While it is hardly surprising that inversion transactions are controversial in Washington, it would seem given the tax benefits that they would be popular with shareholders, and that the last thing that would happen would be for a company announcing an inversion transaction to get hit with a shareholder suit. However, in this country’s litigious environment, even a transaction seemingly as beneficial for a company as an inversion apparently can generate a shareholder suit.

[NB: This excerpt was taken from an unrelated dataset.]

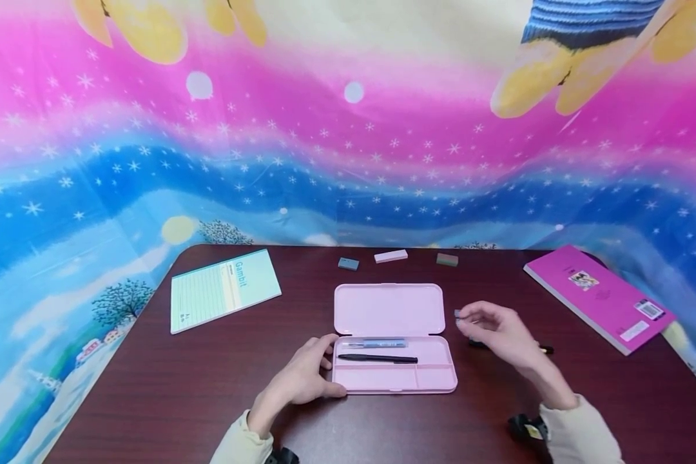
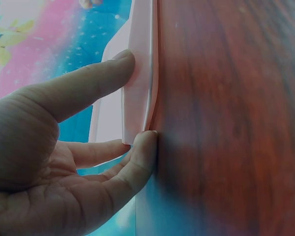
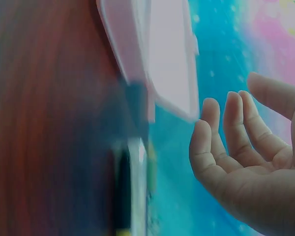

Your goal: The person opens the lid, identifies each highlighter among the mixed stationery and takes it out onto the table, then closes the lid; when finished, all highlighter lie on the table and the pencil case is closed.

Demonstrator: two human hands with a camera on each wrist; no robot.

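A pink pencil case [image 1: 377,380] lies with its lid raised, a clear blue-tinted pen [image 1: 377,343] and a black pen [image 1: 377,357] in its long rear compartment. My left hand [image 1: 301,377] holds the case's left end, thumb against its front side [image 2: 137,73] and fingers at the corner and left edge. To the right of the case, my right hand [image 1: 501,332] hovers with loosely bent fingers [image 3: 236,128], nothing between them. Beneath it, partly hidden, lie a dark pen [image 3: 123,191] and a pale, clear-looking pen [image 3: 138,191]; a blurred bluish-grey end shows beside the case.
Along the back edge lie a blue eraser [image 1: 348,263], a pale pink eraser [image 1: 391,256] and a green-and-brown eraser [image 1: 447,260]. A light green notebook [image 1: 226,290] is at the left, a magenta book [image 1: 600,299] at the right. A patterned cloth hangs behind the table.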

According to a July 17, 2014 St. Paul Pioneer Press article (here), on July 2, 2014, a shareholder of Minnesota-based Medtronic has filed a class action lawsuit in Hennepin County District Court challenging the company’s planned $42.9 billion acquisition of Ireland-based Covidien, which will result in a new company to be called Medtronic PLC. The shareholder plaintiff contends that the transaction, in which Medtronic shareholders will receive shares in the new company in exchange for their existing Medtronic shares, will result in a “substantial loss” for Medtronic shareholders. The plaintiff alleges that the shareholders will have to pay taxes on any gains on their shares, but the transaction will not generate cash out of which to pay the taxes. According to the article, the lawsuit alleges that “Medtronic shareholders will be forced to pay taxes on any gains in Medtronic stock.”

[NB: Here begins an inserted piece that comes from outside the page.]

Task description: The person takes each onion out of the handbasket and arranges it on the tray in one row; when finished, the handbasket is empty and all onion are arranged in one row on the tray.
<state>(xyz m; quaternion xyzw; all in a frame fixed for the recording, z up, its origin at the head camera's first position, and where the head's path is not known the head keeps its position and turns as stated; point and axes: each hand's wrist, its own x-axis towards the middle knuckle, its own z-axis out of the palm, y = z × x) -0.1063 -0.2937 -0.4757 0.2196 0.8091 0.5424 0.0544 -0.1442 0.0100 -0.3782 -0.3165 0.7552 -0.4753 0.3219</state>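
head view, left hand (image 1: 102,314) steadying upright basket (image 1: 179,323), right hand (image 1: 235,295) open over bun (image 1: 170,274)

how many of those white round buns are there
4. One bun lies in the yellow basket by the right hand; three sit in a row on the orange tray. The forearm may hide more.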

India’s Securities Regulator Imposes Massive Penalties on Satyam’s Founder and Other Executives: As discussed here, Satyam was quickly dubbed the “Indian Enron” in early 2009 after the company’s founder, Ramalinga Raju, sent an extraordinary letter to the company’s board in which he admitted, among other things, that ”the company’s financial position had been massively inflated during the company’s expansion” from a handful of employees into an outsourcing giant with 53,000 employees and operations in 66 countries.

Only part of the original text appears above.